The task –
When the line containing "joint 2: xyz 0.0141" appears in the data below, begin copying there and stop only after the line containing "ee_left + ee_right".

[Start of Attachment]

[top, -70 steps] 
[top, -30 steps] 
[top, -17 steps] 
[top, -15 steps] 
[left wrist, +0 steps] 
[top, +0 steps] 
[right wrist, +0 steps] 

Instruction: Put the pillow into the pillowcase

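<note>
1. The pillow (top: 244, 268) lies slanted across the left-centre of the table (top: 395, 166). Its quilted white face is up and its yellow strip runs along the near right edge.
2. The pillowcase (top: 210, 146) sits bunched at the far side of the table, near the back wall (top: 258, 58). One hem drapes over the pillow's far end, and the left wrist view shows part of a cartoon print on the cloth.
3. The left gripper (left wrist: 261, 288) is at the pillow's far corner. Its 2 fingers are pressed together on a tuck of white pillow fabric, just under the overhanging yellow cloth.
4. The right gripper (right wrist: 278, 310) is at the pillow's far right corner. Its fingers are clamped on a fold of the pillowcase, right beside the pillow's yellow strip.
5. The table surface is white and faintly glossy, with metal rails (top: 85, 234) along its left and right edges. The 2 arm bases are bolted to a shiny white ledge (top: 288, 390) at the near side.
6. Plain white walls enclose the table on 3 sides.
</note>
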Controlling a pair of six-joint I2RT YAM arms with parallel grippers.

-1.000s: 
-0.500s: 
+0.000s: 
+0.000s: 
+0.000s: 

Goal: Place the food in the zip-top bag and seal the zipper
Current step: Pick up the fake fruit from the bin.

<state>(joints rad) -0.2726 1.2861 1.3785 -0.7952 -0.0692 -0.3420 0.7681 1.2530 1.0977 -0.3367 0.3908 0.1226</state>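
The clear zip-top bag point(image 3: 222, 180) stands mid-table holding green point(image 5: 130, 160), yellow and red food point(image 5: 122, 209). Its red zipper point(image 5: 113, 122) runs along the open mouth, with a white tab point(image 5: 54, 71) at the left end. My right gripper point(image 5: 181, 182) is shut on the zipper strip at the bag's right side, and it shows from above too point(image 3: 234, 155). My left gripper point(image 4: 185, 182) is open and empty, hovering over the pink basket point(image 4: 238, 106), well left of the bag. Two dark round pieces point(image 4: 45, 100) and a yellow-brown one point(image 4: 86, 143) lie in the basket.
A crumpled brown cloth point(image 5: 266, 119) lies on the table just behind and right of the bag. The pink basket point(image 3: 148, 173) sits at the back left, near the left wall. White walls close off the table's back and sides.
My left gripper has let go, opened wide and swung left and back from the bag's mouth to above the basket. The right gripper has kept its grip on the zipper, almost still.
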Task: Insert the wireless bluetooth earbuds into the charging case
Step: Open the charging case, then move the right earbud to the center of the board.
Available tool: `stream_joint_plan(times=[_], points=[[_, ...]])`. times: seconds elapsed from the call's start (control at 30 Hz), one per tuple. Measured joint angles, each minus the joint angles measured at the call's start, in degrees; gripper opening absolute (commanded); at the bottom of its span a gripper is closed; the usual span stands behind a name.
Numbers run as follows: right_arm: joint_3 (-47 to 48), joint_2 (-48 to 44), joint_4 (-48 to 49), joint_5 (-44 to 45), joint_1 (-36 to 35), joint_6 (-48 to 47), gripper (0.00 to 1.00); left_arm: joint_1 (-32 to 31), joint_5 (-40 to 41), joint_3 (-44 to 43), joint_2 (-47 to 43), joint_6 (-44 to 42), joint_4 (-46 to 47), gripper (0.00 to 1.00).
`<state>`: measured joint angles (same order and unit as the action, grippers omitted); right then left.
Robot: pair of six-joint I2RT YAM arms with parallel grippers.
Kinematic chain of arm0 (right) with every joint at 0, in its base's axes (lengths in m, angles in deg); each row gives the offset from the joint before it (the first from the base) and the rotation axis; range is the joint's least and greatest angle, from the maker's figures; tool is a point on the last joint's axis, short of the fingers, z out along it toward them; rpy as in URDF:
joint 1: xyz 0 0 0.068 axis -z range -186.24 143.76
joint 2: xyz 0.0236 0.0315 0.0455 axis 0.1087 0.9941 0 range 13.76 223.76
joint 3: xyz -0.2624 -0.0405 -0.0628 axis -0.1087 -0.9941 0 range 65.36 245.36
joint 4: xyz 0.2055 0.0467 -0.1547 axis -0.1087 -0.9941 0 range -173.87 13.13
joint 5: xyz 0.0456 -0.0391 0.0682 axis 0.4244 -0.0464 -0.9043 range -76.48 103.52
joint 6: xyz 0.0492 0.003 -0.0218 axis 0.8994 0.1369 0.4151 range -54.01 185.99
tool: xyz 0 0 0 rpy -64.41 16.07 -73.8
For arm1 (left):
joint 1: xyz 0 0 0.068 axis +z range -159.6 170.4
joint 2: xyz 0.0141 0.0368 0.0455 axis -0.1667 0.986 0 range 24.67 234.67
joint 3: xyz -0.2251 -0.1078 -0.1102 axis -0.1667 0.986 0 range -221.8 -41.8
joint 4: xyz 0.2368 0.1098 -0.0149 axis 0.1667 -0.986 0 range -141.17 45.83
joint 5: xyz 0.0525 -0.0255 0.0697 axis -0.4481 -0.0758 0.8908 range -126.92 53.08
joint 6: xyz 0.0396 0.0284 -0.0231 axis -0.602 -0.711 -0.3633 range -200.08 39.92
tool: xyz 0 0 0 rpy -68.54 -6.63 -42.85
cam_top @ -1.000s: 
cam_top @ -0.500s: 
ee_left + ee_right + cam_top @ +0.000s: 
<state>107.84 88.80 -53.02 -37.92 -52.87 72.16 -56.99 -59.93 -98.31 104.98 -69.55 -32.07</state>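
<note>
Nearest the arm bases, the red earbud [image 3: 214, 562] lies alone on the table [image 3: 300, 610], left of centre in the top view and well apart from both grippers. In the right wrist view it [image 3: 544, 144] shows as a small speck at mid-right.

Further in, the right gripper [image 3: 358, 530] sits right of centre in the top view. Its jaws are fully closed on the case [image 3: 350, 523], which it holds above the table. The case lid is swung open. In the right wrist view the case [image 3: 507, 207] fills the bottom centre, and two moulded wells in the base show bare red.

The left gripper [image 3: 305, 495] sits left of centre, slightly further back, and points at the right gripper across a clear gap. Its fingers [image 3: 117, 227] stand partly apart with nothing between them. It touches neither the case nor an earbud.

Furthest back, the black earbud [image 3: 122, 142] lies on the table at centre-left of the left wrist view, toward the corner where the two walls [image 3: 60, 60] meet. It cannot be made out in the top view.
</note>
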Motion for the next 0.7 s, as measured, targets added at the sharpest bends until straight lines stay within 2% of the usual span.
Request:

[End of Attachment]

Response area –
joint 2: xyz 0.0141 0.0368 0.0455 axis -0.1667 0.986 0 range 24.67 234.67
joint 3: xyz -0.2251 -0.1078 -0.1102 axis -0.1667 0.986 0 range -221.8 -41.8
joint 4: xyz 0.2368 0.1098 -0.0149 axis 0.1667 -0.986 0 range -141.17 45.83
joint 5: xyz 0.0525 -0.0255 0.0697 axis -0.4481 -0.0758 0.8908 range -126.92 53.08
joint 6: xyz 0.0396 0.0284 -0.0231 axis -0.602 -0.711 -0.3633 range -200.08 39.92
tool: xyz 0 0 0 rpy -68.54 -6.63 -42.85
cam_top @ -1.000s: 
cam_top @ -0.500s: 
ee_left + ee_right + cam_top @ +0.000s: 

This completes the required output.